Hi all,
After receiving my Voice PE I found myself wondering which Faster Whisper model I should be using, but found no good information on their performance requirements. To understand what models I should be trying, I wrote a quick benchmark script.
Results
It is not adviced to reduce beam width due to insignificant effect on speed.
The default base-int8
model in Home assistant is a good choice, but I will personally experiment more with the base.en
and small-int8
models.
Repository
Test Method
Six voice recordings from a Home Assistant Voice Preview Edition were captured.

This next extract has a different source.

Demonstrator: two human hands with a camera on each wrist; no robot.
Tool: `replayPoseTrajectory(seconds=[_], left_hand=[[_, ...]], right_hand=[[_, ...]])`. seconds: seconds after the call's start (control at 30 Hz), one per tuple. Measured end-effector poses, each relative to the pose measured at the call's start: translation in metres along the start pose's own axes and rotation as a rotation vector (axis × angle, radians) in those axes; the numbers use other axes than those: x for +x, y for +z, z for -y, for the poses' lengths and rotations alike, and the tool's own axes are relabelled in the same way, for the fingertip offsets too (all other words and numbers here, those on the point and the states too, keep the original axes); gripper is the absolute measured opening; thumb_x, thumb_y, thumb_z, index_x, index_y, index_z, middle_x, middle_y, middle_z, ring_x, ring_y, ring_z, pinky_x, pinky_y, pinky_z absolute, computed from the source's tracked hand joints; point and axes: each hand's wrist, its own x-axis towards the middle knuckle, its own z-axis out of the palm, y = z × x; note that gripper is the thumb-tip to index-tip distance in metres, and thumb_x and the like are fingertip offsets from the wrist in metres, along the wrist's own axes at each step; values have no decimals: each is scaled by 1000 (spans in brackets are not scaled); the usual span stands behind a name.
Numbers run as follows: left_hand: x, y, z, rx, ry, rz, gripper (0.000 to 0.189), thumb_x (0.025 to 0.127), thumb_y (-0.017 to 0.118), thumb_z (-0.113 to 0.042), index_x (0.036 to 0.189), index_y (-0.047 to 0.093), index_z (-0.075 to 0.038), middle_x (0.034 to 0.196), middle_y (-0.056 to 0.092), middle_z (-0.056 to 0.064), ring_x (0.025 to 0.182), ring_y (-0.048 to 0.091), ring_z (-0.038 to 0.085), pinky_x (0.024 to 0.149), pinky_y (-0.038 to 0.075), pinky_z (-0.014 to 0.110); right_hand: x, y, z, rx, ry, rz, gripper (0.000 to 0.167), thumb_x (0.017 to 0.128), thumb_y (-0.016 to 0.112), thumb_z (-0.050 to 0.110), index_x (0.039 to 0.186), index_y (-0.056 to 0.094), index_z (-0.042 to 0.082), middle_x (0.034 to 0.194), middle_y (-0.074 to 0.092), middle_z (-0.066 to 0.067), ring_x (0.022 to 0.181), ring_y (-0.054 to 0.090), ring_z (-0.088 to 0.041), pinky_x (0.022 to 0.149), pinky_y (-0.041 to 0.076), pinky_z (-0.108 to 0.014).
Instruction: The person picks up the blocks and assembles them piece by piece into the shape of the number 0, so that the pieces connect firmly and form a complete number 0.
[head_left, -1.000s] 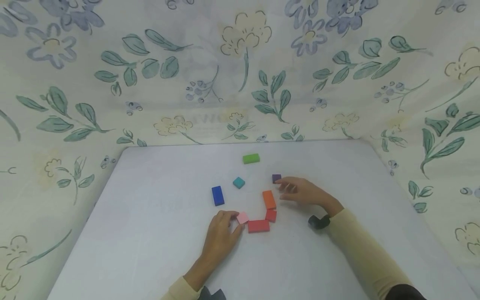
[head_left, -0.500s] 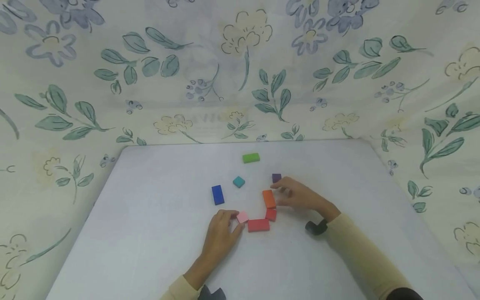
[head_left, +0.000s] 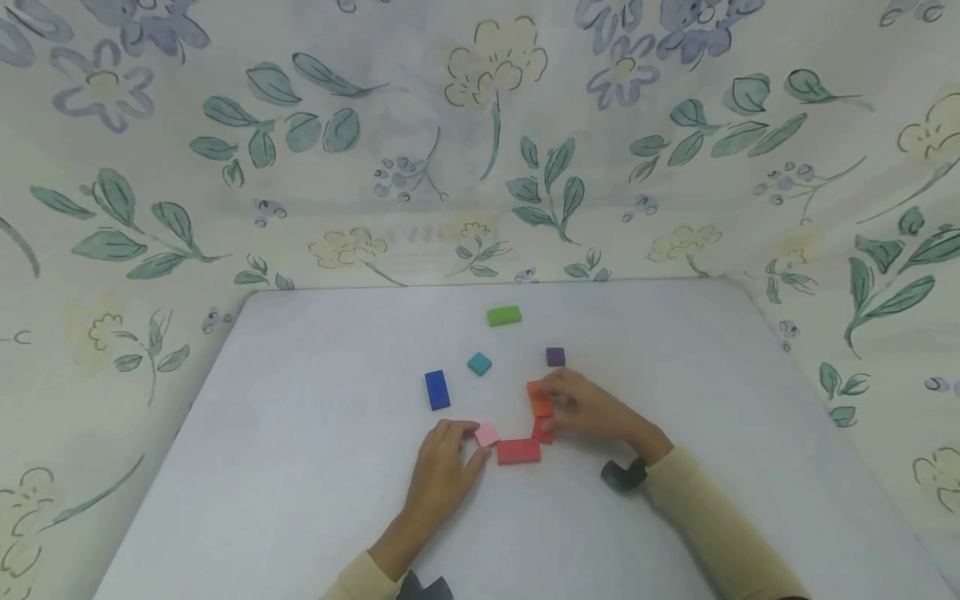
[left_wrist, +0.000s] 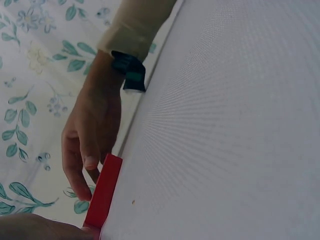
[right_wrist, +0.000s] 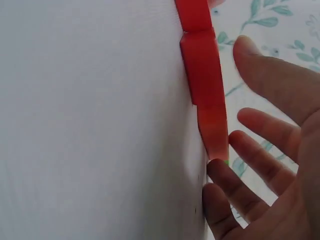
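Note:
My left hand pinches the pink block between thumb and index finger. A long red block lies beside it, also tall in the left wrist view. From its right end a small red block and an orange block run away from me in a curve. Over these two hovers my right hand, its index finger overlapping the orange block in the head view. In the right wrist view the right hand has its thumb and fingers spread, with fingertips near the orange block's end and nothing gripped.
Other blocks lie loose on the white table: blue, teal, green and purple. Floral cloth stands behind the table and along its sides. A dark band sits at my right wrist.
My right hand has moved from the purple block toward me and left, over the orange and small red blocks. The left hand stays at the pink block.

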Motion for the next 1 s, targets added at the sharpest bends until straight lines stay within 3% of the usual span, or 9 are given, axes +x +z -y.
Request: replayPoseTrajectory(seconds=[0.13,0.5,1.0], left_hand=[[1,-1,0,2,-1,-1,35,86,79,-22,117,66,-13,102,61,-2,89,55,11,78,51,28],[-1,-1,1,19,14,-11,36,86,79,-23,118,66,-15,100,60,-3,91,55,10,79,51,28],[-3,-2,0,29,55,-33,36,85,80,-17,117,66,-12,102,62,1,97,60,16,82,53,32]], right_hand=[[-1,3,0,-4,26,-11,54,85,80,29,135,61,23,136,54,3,130,49,-20,107,47,-45],[-3,9,-4,-59,-37,-51,50,85,80,26,132,64,20,138,54,2,134,47,-24,108,46,-46],[-5,12,-5,-50,12,-64,52,84,81,31,132,63,25,139,53,6,136,46,-21,108,46,-46]])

To capture voice recordings add the following to configuration.yaml
assist_pipeline:
debug_recording_dir: /share/assist_pipeline
The recordings are spoken in English with a Finnish accent and include the following phrases:
Turn off the lights
Set the lights to maximum brightness
What's the temperature?
What's the temperature of the heat pump?
Turn the lights to half brightness
Turn off the lights
These recordings were processed using the whisper models available in the Home Assistant Voice pipeline, with various beam width settings. Note that the large
and turbo
models were too slow to be relevant for the results. The processing time for each configuration was averaged and recorded.
Test Systems
Hardware
- System 1:
Intel i7-1360P
- 16GB 4800 MT/s dual channel RAM
- System 2:
Intel N100
- 32GB 3200 MT/s single channel RAM
Host Environment
- Host OS:
Proxmox
- Virtual Machine:
Ubuntu Server 24.04
- Full allocation of CPU cores
- CPU type: Host
- 12GB of RAM